Any selected overlays share that same host-level failure domain.

What "High Availability" And "Failover" Mean Here

For this repository:

  • High availability means service remains available across a host or database failure without rebuilding the primary service from backup on that same node.
  • Failover means client traffic and authoritative state move to a secondary host or secondary database role after a failure.
  • Recovery means operators restore service after a failure by restarting services, restoring data, re-applying the deployment, or rebuilding a host.

Truthful boundary for the current supported topology:

  • Service restarts on the same host are recovery, not failover.
  • Backup/restore workflows are disaster recovery, not automatic HA.
  • The current supported host-first contract does not provide automatic failover for host loss, local storage loss, or database loss.
  • The current supported contract is single-node operation plus documented recovery.

Failure Domains In The Current Supported Topology

Failure domain What fails together Expected impact Supported response today Automatic failover?
LiteLLM process/container failure Gateway request path on the host Gateway requests fail until service is restarted or re-converged make health, ./scripts/acpctl.sh doctor, ./scripts/acpctl.sh host apply ... No
PostgreSQL process/container failure Gateway state and request handling The gateway can become unavailable or unhealthy because its database is unavailable DB restore/status workflows, then re-apply and re-verify No
Docker daemon / Compose runtime failure All ACP containers on the host Full control-plane outage on that host Restore Docker health, re-run host workflow, verify health/smoke No
Host OS / VM / hardware failure Gateway, database, overlays, systemd timers, local artifacts Full service outage Restore a host, restore secrets, restore the database, re-apply the deployment No
Local storage failure or corruption Database files, repo checkout, local backups, local cert/runtime state Outage plus possible data loss Restore from a known-good backup copy and re-converge No
Customer DNS / load balancer / network failure External reachability Clients may lose access even if ACP services are healthy Customer-operated DNS/LB/network recovery No

Backup, RPO, And RTO Truth

The default repo-backed protection mechanisms are scheduled backups and documented restore drills.

  • Default automated backup cadence: daily
  • Default retention: keep newest 7 backups
  • Default backup location in the tracked runtime: demo/backups/

Truthful implications:

  • With the default daily backup timer, the worst-case reference RPO is up to 24 hours of data loss since the last successful backup.
  • That RPO is a reference based on current timer defaults, not a universal SLA or guarantee.
  • If backups exist only on the same host/storage that failed, a disk or host-loss event can destroy both the live database and the local backup artifacts.

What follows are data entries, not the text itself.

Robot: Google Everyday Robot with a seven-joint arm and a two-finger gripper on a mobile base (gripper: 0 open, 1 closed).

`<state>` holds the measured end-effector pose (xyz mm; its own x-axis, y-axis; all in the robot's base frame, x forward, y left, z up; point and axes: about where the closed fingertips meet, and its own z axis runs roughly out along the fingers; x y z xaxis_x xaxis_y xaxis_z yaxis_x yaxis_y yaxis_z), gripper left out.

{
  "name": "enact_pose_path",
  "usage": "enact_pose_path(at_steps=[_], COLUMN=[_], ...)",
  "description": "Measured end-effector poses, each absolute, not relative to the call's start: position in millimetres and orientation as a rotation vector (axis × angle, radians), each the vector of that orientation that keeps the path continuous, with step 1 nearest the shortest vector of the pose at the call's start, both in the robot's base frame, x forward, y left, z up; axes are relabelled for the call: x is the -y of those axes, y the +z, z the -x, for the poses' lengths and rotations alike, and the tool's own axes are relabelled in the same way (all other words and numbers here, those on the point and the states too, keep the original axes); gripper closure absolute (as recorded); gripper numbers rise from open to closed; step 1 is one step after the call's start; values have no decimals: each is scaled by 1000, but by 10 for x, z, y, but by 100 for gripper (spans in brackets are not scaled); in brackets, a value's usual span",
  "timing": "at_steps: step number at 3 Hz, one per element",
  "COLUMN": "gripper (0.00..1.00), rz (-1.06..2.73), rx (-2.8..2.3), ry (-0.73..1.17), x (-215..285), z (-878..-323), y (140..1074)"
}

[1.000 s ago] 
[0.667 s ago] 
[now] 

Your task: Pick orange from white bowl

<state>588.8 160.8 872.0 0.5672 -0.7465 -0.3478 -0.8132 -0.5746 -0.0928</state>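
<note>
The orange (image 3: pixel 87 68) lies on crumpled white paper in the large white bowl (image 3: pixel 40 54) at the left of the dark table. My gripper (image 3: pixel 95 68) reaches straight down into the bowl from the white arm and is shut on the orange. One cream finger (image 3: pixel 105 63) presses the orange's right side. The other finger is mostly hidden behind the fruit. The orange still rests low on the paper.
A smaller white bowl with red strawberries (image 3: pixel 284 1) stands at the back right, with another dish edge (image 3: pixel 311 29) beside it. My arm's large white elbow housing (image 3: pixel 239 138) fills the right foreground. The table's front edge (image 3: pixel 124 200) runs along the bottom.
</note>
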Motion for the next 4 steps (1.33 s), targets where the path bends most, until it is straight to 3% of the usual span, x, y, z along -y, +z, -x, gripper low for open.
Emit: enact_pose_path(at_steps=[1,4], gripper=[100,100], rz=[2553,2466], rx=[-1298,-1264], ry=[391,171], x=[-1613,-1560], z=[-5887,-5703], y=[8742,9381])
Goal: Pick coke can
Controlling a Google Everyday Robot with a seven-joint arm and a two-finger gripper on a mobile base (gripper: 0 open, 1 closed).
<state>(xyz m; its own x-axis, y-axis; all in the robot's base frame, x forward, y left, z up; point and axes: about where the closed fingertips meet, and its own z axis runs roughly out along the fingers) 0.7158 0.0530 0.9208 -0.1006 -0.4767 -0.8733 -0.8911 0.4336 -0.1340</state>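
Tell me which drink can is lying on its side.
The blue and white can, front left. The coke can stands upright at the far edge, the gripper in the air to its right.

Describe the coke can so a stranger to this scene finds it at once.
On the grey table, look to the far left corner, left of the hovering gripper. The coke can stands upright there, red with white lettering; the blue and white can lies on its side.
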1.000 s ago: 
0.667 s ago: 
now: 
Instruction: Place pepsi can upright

In that case, effective data loss can be total.
  • Off-host backup copies and retention remain customer-owned. The repo now validates a staged off-host copy through an explicit manifest plus scratch-restore drill, with truthful staged-local and separate-host evidence labeling, but it still does not automate replication transport into S3, NFS, rsync targets, or other customer storage, and neither drill mode is HA or failover automation.
  • The repo does not currently publish a fixed minute-based RTO. Recovery time depends on spare-host availability, operator response, backup accessibility, network cutover, and environment-specific constraints.
  • The validated recovery sequence is: restore host access -> restore /etc/ai-control-plane/secrets.env -> restore the database -> re-apply the deployment -> verify with make health and make prod-smoke.

See DISASTER_RECOVERY.md for the supported restore workflow.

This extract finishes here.